**What to produce:** Repeat all of the data below word for word, keeping no images.
==========
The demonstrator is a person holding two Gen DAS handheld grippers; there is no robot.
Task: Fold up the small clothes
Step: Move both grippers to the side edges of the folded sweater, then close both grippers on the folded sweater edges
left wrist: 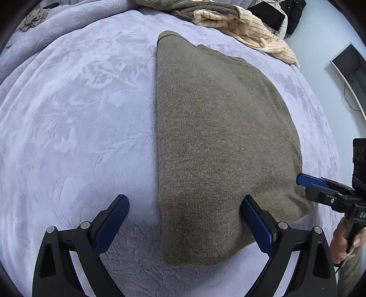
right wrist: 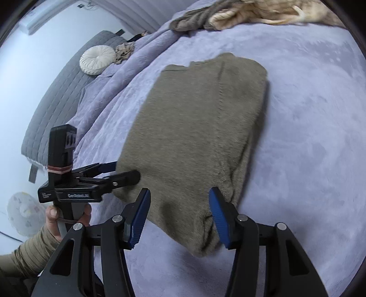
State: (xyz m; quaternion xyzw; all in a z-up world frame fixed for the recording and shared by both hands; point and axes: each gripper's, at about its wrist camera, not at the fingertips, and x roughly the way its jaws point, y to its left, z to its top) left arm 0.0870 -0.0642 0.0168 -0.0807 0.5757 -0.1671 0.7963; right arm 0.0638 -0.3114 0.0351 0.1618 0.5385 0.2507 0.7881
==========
**Output of the exercise:**
The demonstrator is a person holding two Gen DAS handheld grippers; there is no robot.
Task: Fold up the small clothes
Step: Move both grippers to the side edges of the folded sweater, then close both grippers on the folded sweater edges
left wrist: 
right wrist: 
State: (xyz m; quaternion xyzw; all in a z-up world frame fixed for the recording and shared by both hands; point and axes: each gripper's, at about its wrist camera, not at the fingertips, and x roughly the way its jaws point, y to its left, z to its top) left arm 0.0870 -0.0642 0.0168 -0.0807 0.5757 -0.1671 0.7963; right arm 0.0638 -0.3114 0.0351 0.1618 0.5385 0.2507 0.7881

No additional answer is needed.